• [DATA]

▬▬▬▬▬▬▬▬▬▬

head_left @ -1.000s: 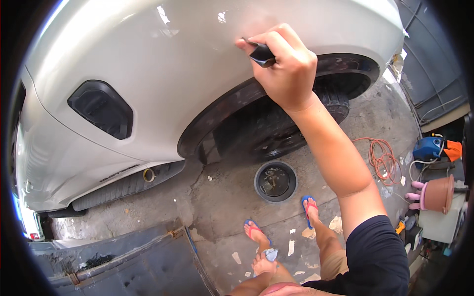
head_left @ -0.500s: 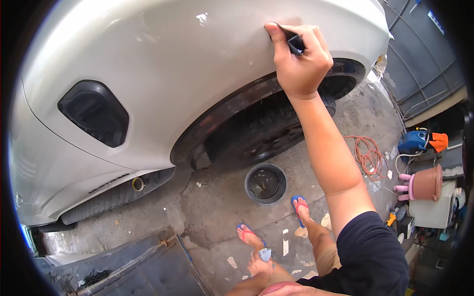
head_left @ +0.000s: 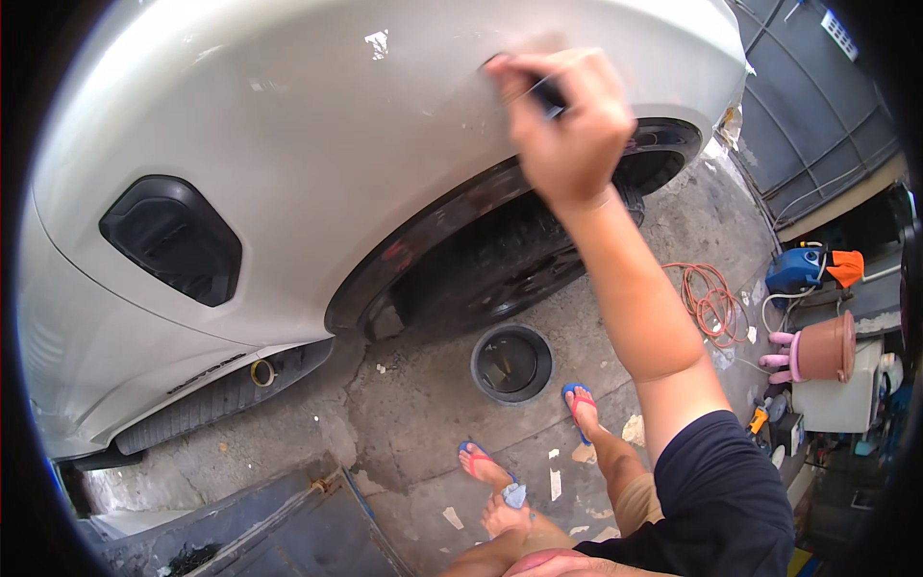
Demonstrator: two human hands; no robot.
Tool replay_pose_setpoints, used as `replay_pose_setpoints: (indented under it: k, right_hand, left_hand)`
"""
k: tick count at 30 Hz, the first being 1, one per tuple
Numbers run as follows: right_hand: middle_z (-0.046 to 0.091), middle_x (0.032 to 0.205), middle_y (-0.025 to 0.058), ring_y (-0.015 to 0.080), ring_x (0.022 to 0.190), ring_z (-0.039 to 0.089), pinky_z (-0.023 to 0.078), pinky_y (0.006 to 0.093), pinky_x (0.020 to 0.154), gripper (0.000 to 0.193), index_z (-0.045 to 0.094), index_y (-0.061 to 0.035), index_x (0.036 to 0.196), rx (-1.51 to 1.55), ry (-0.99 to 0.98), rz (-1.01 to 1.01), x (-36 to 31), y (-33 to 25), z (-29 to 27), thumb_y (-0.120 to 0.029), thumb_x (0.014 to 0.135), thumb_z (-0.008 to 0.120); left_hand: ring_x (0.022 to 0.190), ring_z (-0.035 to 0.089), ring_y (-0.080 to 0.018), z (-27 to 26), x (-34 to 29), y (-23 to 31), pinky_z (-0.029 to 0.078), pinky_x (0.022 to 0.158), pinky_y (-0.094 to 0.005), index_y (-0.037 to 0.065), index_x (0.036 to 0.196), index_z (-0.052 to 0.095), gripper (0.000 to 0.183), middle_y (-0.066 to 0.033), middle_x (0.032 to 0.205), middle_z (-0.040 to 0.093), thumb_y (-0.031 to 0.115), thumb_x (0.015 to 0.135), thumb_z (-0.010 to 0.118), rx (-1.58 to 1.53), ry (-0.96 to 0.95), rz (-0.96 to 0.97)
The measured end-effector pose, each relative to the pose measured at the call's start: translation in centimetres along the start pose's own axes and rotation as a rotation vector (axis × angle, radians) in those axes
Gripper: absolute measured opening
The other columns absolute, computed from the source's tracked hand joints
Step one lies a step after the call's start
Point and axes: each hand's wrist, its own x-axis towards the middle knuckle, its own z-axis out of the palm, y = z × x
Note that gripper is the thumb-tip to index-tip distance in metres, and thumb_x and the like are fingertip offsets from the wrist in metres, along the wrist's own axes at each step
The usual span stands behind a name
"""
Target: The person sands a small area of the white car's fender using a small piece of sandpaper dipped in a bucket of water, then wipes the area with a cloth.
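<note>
White car panel (head_left: 317,125) looms up top, black wheel arch (head_left: 385,252) curving along its lower edge! Just above that edge, a blurred right hand (head_left: 577,130), grip pinched on a folded black sheet (head_left: 550,96); down low, the left hand (head_left: 505,519), grip clasping a bluish cloth (head_left: 514,495).

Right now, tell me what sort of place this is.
Likely a garage or vehicle workshop: a pale vehicle stands on a rough concrete floor, with a dark bucket and a coiled orange cord nearby.

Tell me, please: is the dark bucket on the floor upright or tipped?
Upright: the dark bucket stands on the concrete floor, its round open mouth facing up.
</note>
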Motion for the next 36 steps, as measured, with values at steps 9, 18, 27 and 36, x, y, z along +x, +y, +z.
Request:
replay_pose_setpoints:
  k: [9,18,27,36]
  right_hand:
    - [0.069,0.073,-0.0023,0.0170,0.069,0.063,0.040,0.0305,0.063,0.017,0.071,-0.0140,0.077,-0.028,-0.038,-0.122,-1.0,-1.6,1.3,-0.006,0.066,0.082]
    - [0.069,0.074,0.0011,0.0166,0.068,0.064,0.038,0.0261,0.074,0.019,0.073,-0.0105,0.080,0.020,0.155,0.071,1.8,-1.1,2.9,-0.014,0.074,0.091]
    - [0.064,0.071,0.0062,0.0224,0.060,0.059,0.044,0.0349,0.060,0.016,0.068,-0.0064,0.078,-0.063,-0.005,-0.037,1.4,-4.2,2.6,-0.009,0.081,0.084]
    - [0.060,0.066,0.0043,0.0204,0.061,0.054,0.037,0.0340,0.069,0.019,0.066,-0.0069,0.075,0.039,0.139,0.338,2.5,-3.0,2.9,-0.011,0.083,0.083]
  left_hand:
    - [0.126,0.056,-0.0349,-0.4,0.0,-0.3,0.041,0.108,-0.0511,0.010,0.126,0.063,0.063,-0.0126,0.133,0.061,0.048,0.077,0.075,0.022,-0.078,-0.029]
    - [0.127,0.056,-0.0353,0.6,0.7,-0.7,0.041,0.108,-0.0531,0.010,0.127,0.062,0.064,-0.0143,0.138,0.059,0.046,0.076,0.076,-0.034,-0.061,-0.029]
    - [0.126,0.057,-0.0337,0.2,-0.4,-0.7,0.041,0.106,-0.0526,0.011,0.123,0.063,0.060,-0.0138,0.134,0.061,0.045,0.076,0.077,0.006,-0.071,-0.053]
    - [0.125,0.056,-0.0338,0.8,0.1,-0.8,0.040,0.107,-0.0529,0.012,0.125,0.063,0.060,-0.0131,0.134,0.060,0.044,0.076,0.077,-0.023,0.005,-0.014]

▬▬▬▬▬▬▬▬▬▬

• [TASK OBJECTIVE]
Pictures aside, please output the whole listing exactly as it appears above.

• [TASK RESULT]
head_left @ -1.000s: 
head_left @ -0.500s: 
head_left @ +0.000s: 
Demonstrator: two human hands; no robot.
Tool replay_pose_setpoints, used as `replay_pose_setpoints: (indented under it: k, right_hand, left_hand)`
"""
k: tick count at 30 Hz, the first being 1, one per tuple
Numbers run as follows: right_hand: middle_z (-0.046 to 0.091), middle_x (0.032 to 0.205), middle_y (-0.025 to 0.058), ring_y (-0.015 to 0.080), ring_x (0.022 to 0.190), ring_z (-0.039 to 0.089), pinky_z (-0.023 to 0.078), pinky_y (0.006 to 0.093), pinky_x (0.020 to 0.154), gripper (0.000 to 0.193), index_z (-0.045 to 0.094), index_y (-0.061 to 0.035), index_x (0.036 to 0.196), rx (-1.51 to 1.55), ry (-0.99 to 0.98), rz (-1.01 to 1.01), x (-36 to 31), y (-33 to 25), z (-29 to 27), thumb_y (-0.120 to 0.029), thumb_x (0.014 to 0.135), thumb_z (-0.008 to 0.120); left_hand: ring_x (0.022 to 0.190), ring_z (-0.035 to 0.089), ring_y (-0.080 to 0.018), z (-27 to 26), x (-34 to 29), y (-23 to 31), pinky_z (-0.029 to 0.078), pinky_x (0.022 to 0.158), pinky_y (-0.094 to 0.005), index_y (-0.037 to 0.065), index_x (0.036 to 0.196), index_z (-0.052 to 0.095), gripper (0.000 to 0.183), middle_y (-0.066 to 0.033), middle_x (0.032 to 0.205), middle_z (-0.040 to 0.093), thumb_y (-0.031 to 0.115), thumb_x (0.015 to 0.135), thumb_z (-0.010 to 0.118), rx (-1.58 to 1.53), ry (-0.96 to 0.95), rz (-0.96 to 0.97)
The measured end-effector pose, each relative to the pose measured at the call's start: translation in centimetres along the start pose's own axes and rotation as a rotation vector (axis × angle, radians) in those axes
Gripper: absolute measured opening
The other columns absolute, computed from the source's tracked hand joints
Step one lies a step after the call's start
Point and axes: each hand's wrist, its own x-axis towards the middle knuckle, its own z-axis out of the palm, y = z × x
Note that gripper is the thumb-tip to index-tip distance in metres, and thumb_x and the like are fingertip offsets from the wrist in metres, along the wrist's own axes at each step
The usual span stands behind a name
"""
Target: The person sands a small area of the white car's fender using a small piece of sandpaper dipped in a bucket of water, then wipes the area with a cloth.
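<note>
White car panel (head_left: 317,125) looms up top, black wheel arch (head_left: 385,252) curving along its lower edge! Just above that edge, a blurred right hand (head_left: 577,130), grip pinched on a folded black sheet (head_left: 550,96); down low, the left hand (head_left: 505,519), grip clasping a bluish cloth (head_left: 514,495).

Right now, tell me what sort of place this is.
Likely a garage or vehicle workshop: a pale vehicle stands on a rough concrete floor, with a dark bucket and a coiled orange cord nearby.

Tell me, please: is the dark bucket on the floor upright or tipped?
Upright: the dark bucket stands on the concrete floor, its round open mouth facing up.
</note>
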Motion for the next 36 steps, as measured, with values at steps 9, 18, 27 and 36, x, y, z along +x, +y, +z.
Request:
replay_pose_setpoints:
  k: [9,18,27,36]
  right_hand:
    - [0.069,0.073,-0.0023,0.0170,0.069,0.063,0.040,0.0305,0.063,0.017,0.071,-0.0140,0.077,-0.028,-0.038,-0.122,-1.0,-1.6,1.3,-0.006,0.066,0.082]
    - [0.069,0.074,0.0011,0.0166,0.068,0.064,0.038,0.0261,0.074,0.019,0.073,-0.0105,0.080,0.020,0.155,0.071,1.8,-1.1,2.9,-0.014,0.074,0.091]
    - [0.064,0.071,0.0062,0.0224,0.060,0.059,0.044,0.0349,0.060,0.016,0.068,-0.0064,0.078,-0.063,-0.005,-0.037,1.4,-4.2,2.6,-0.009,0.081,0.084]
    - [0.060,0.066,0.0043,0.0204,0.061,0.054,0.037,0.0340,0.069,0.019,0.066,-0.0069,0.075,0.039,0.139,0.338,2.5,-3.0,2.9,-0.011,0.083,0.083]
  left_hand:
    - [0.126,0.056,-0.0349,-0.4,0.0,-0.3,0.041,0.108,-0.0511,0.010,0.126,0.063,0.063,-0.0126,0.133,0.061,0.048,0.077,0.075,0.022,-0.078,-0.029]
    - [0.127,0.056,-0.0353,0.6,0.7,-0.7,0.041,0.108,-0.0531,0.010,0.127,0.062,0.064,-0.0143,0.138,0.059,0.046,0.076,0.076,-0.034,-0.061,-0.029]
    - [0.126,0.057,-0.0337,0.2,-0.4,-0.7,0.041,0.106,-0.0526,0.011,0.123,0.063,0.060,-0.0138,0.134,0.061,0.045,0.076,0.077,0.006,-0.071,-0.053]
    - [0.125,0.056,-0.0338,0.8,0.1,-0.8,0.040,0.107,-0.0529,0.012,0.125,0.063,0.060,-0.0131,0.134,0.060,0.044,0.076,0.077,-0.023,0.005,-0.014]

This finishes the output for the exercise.